Welcome back to our Workplace newsletter. Today: bettering mental health in the workplace, how Spotify uses Spotify, and where companies will go next with COVID-19 vaccine mandates.

—Amber Burton, reporter (email | twitter)

Let's talk about mental health

Did you know that depression is the leading cause of disability in the world? And yet, it’s still taboo to talk about mental health at work. (According to a 2019 study, 68% of employees think opening up about mental health issues will impact them negatively at work.)

This week, I spoke to tech leaders, HR experts and psychologists about how to destigmatize mental health across the tech industry. They offered up some interesting solutions.

Across the board, companies are offering new mental health benefits with the aim of attracting and retaining talent. Some creative ones that I came across in my reporting:

  • TaskRabbit offers its employees access to two apps: Ginger, for on-demand therapy and counseling, and Headspace, for meditation. CEO Ania Smith cautioned, however, that these apps are not the “whole solution,” and companies need to pursue a personalized approach to employees’ mental health needs.
  • HR software startup Phenom is introducing an unusual new benefit starting Feb. 1: $1,000 for every employee, to be spent directly on mental health. Qualifying expenses include therapy and meditation courses. It made the move after noticing low utilization of its other mental health-related benefits.
  • Execs I spoke to, from Smith to Calm’s Chief People Officer Scott Domann, are starting to tout a once-controversial move: taking sick days for mental health reasons. In the words of Domann, “Mental health is health.”

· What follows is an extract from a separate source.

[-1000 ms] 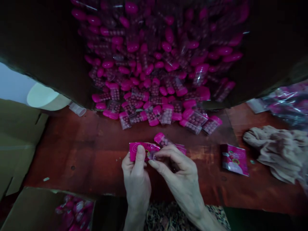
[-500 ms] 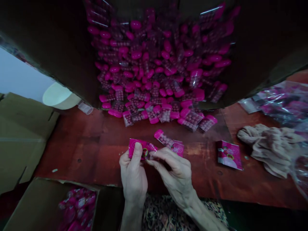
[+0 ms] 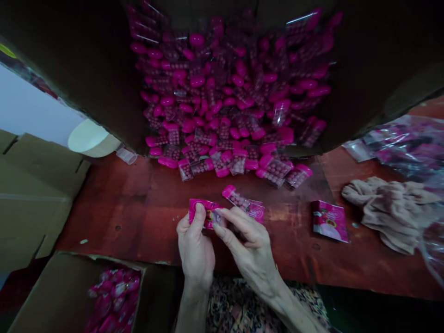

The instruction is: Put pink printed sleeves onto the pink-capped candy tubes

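Observation:
My left hand (image 3: 197,252) is closed around a small pink printed label (image 3: 204,213), thumb lying flat on its face. My right hand (image 3: 248,247) pinches the right end of the same label between thumb and fingertips; whether anything else is in that pinch is hidden. Just beyond my right fingers lies a small clear bottle of pale pink beads with a pink cap (image 3: 235,196). It rests partly over another pink printed piece (image 3: 256,210). Farther right on the red-brown table (image 3: 145,226) sits a stack of similar pink labels (image 3: 330,221).
A large dark carton (image 3: 367,83) opens toward me, with many capped bead bottles (image 3: 239,162) spilling from it. At left are a white bowl (image 3: 93,139), a clear cup (image 3: 126,156) and a box of pink packs (image 3: 113,296). A crumpled cloth (image 3: 388,208) and plastic bags (image 3: 409,143) lie right.
The view has shifted, so the table things sit a little differently. Both hands keep hold of the label; my right fingertips have moved slightly along its right end.

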Motion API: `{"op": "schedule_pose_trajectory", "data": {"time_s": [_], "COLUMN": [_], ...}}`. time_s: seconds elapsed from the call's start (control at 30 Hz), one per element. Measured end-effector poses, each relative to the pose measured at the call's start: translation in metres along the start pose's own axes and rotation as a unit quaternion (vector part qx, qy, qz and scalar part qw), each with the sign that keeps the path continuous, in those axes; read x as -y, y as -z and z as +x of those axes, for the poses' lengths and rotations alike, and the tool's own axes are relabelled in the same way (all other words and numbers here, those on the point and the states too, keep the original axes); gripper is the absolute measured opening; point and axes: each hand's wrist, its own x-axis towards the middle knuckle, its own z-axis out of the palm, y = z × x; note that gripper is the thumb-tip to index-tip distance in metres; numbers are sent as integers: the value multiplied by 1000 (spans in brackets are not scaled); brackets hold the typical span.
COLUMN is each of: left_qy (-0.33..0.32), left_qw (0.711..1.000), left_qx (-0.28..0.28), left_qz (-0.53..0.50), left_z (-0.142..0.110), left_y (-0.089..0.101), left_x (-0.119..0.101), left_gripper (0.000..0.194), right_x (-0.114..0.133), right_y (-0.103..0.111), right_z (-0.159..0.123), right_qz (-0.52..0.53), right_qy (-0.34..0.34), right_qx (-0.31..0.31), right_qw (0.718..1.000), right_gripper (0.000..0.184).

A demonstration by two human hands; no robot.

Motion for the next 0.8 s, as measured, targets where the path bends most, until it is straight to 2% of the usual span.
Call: {"op": "schedule_pose_trajectory", "data": {"time_s": [0.17, 0.27, 0.33, 0.43, 0.57, 0.67, 0.8], "left_qy": [26, 9, -6, -7, 3, 11, 12], "left_qw": [999, 999, 999, 999, 1000, 1000, 1000], "left_qx": [-11, -21, -27, -28, -17, 3, -7], "left_qz": [-29, -37, -43, -40, -23, -20, -28], "left_z": [1, 5, 8, 9, 5, 5, 8], "left_y": [-1, 1, 3, 4, 3, 4, 5], "left_x": [3, -1, -4, -7, -3, 1, -1], "left_gripper": [16, 14, 13, 11, 14, 15, 14], "right_x": [0, 0, -1, -2, -2, -2, -2], "right_y": [-6, -3, 1, 5, 5, 6, 9], "right_z": [-7, -9, -6, -1, 5, 6, 5], "right_qz": [-47, -62, -67, -64, -71, -66, -32], "right_qy": [20, -3, -21, -16, 2, -8, -32], "right_qx": [-45, -80, -95, -83, -64, -46, -31], "right_qw": [998, 995, 993, 994, 995, 997, 998], "right_gripper": [28, 43, 44, 32, 27, 22, 21]}}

As one of my sources put it, “If you’re just not having a good mental health day, why should that be any different than someone who’s caught a cold?” Do you agree, and would you consider taking a sick day for mental health reasons? More importantly, would you feel comfortable telling your manager about it? Let me know.

— Michelle Ma, reporter (email | twitter)

How Spotify uses Spotify

At Protocol, we’re fascinated by (and write about!) how tech companies use their own tech. For the latest entry in this series, reporter Lizzy Lawrence uncovered how Spotify uses Spotify. You might not be surprised to find that Spotify employees spend a lot of their days listening to music. Employees regularly test out new features before they launch, build playlists for teams and even receive work communications through Spotify itself. Yep, just like other tech companies, they “dogfood” their products. They also have internal, employees-only Spotify podcasts. Their tips for organizing your next work playlist: “Folders are a godsend when it comes to organizing my library of ~575 playlists. I literally have folders in folders,” said Alya Fetyani, an associate technical account manager in New York.

Read the full story.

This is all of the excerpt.